November 1 – Tuesday Dia de los Muertos Mexico, Day of the Dead
November 1 – Tuesday All Saint’s Day (Christian)
November 2 – Wednesday All Soul’s Day
November 3 – Thursday Hajj Begins Begins at Sunset (Islamic)
November 6 – Sunday Eid-al-Adha Starts at Sunset (Islamic)
November 10 – Thursday Birth of Guru Nanak Founder of Sikhism
November 24 – Thursday Martyrdom of Guru Teg Bahadur (Sikh)
November 24- Thursday Thanksgiving Day US National Holiday
November 25 – Friday Muharram – New Year Begins at Sunset (Islamic)
November 27 – Sunday First Monday of Advent (Christian)
December
December 4 – Sunday Ashura Begins at Sunset (Islamic)
December 8 – Thursday Bodhi Day Buddhist
December 20 – Thursday Hanukkah Begins at Sunset (Jewish)
December 22 – Thursday Winter Solstice (1st Day of Winter) Shortest Day of the Year
December 24 – Christmas Eve
December 25- Christmas US National Holiday (Christian)
December 26 – Monday Kwanzaa Ends Jan. 1
December 26 – Monday Boxing Day Canada, UK
December 31 New Year’s Eve  
  

That’s a lot of holidays besides just Christmas during that time period, and I know that’s just the tip of all the holidays throughout the world.
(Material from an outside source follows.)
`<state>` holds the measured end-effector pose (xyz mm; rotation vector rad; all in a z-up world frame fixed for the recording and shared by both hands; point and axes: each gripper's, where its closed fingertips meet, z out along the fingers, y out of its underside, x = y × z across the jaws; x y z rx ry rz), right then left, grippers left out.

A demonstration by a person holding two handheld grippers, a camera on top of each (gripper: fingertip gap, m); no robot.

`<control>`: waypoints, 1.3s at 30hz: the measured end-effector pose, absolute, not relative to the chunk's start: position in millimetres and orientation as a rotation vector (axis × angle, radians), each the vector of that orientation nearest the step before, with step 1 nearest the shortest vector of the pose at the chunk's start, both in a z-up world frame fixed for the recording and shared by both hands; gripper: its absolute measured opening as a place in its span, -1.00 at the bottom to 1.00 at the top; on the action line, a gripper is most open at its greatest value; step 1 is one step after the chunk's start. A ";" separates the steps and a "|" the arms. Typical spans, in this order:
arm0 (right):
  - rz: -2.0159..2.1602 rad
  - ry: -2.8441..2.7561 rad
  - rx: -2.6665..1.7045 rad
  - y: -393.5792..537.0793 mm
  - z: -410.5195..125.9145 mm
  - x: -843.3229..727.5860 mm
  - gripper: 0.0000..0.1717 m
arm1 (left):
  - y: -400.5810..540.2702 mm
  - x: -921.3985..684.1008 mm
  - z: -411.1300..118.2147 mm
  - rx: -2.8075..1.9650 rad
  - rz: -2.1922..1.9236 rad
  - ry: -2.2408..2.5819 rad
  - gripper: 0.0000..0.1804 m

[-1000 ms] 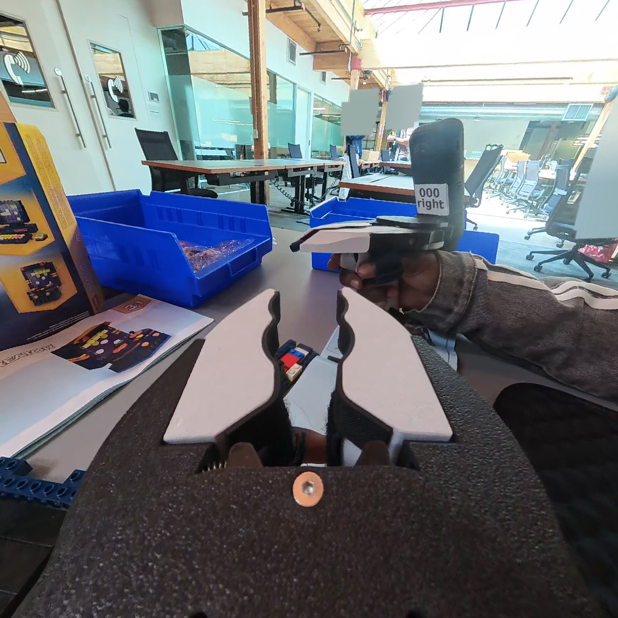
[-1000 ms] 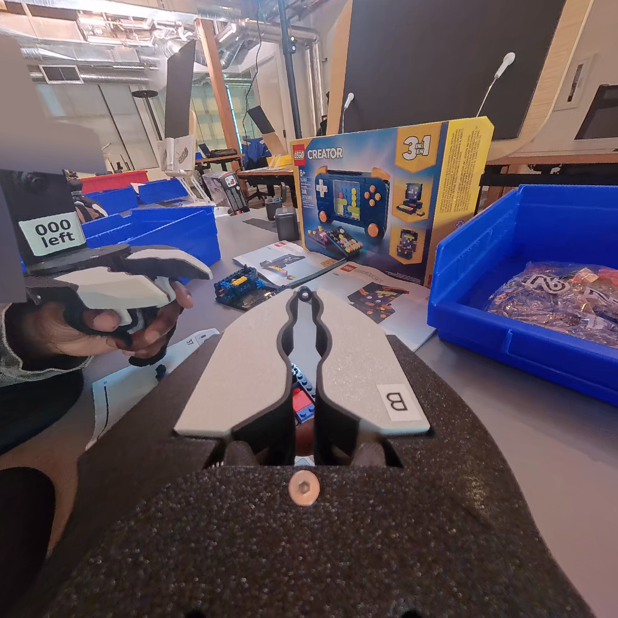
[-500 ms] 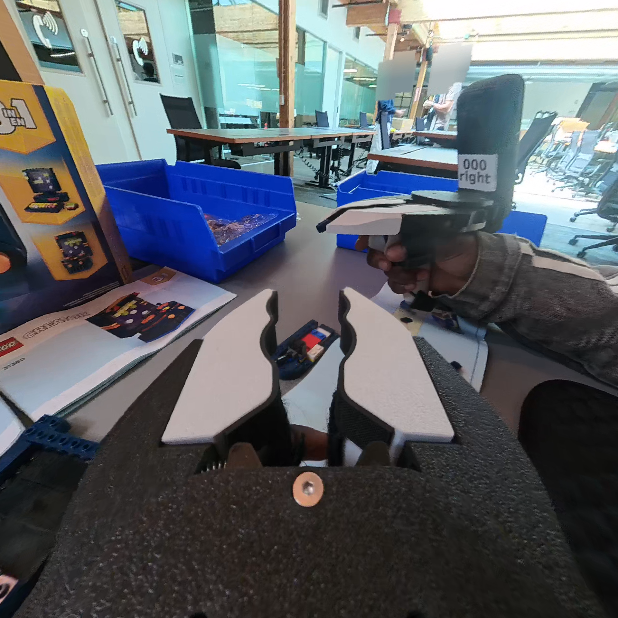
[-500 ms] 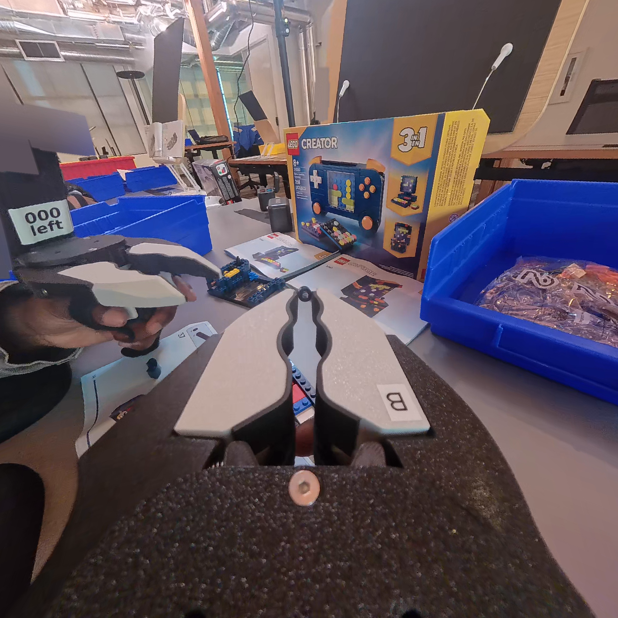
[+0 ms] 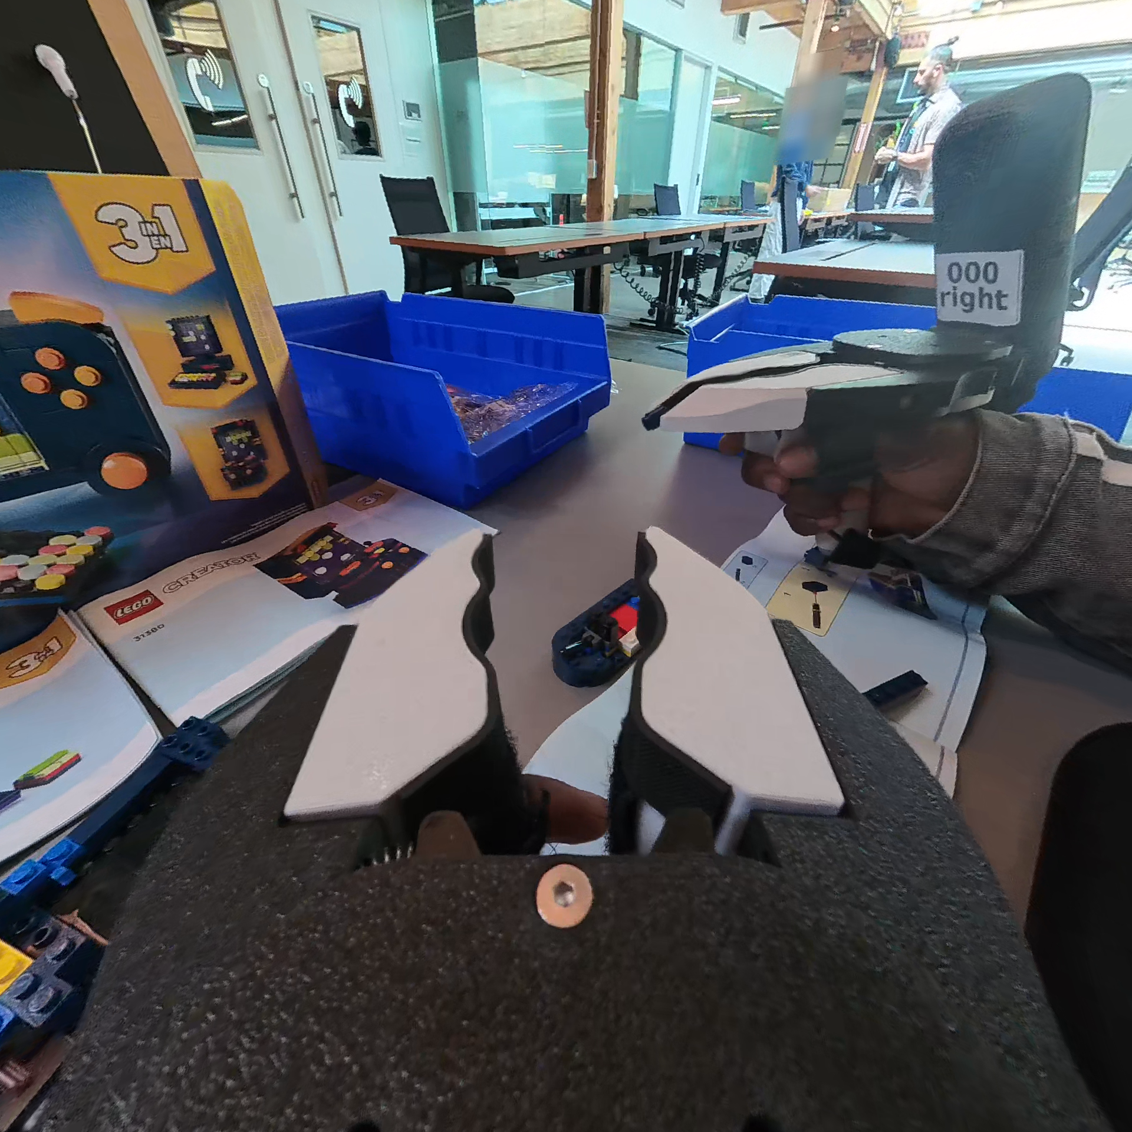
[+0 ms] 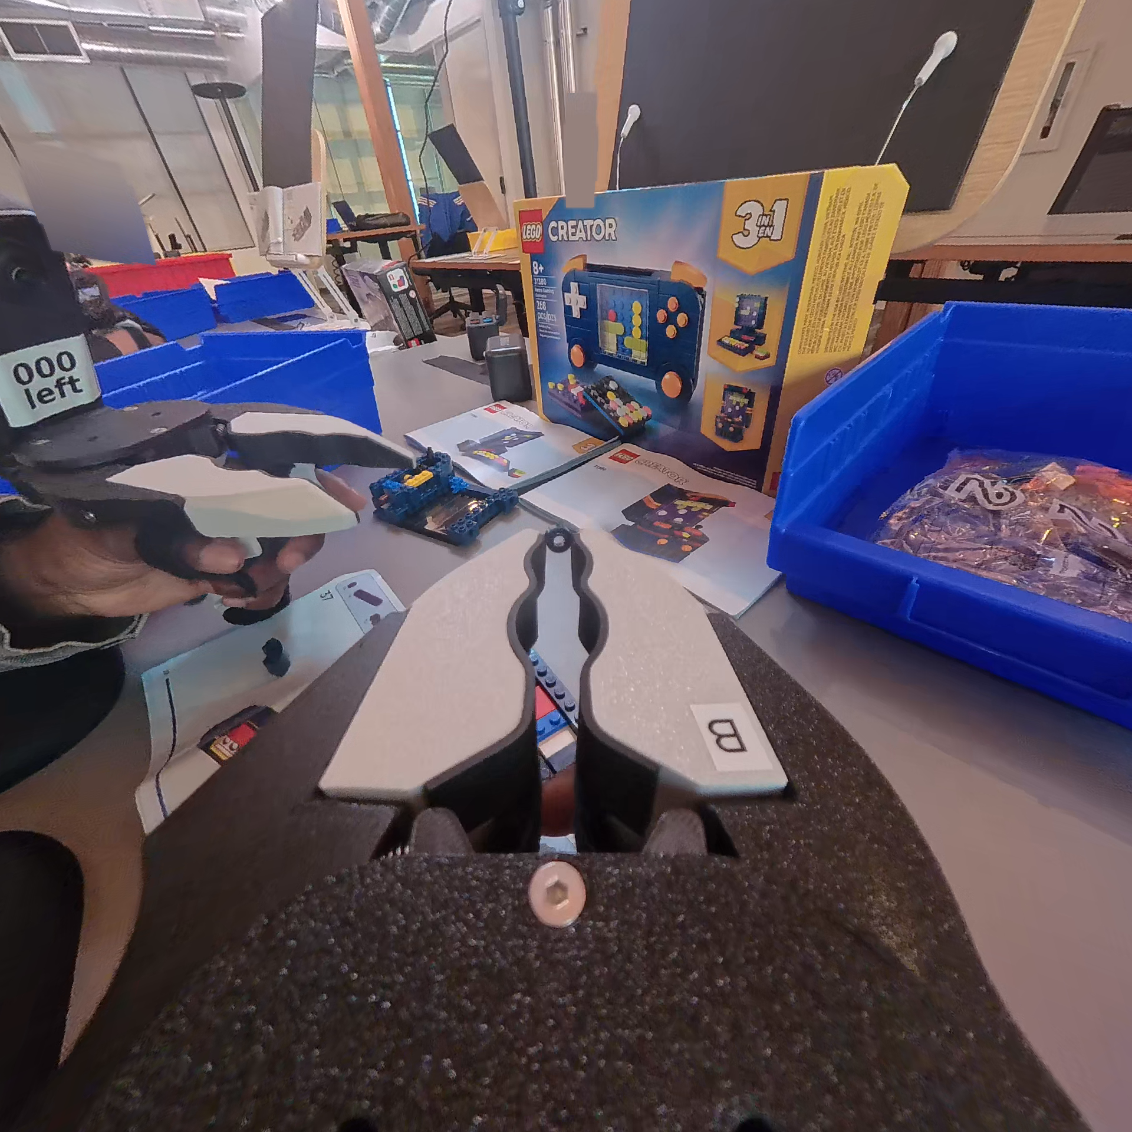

Perhaps, in the name of respect for each other, Christians should lower the volume of their complaints about Merry Christmas and start recognizing that the calendar belongs to every human being.

We all sing about Peace on Earth during this time. But failing to recognize that every ethnic group from every country has the right to their own traditions and beliefs is not the way to achieve this peace.

The greetings are meant to recognize each other and to wish everyone good will. Isn’t it about time all religions started being more inclusive than exclusive? I think we should invite people into our beliefs, not force our beliefs upon them.

In the month of December when a warm fireplace, a warm hug, a warm handshake does much to warm our bodies and our spirits, I think we should declare a moratorium on this cold war of the ownership of the calendar. Acceptance of the beliefs of others goes far in breaking down the barriers some are so anxious to build. Let there be peace on earth.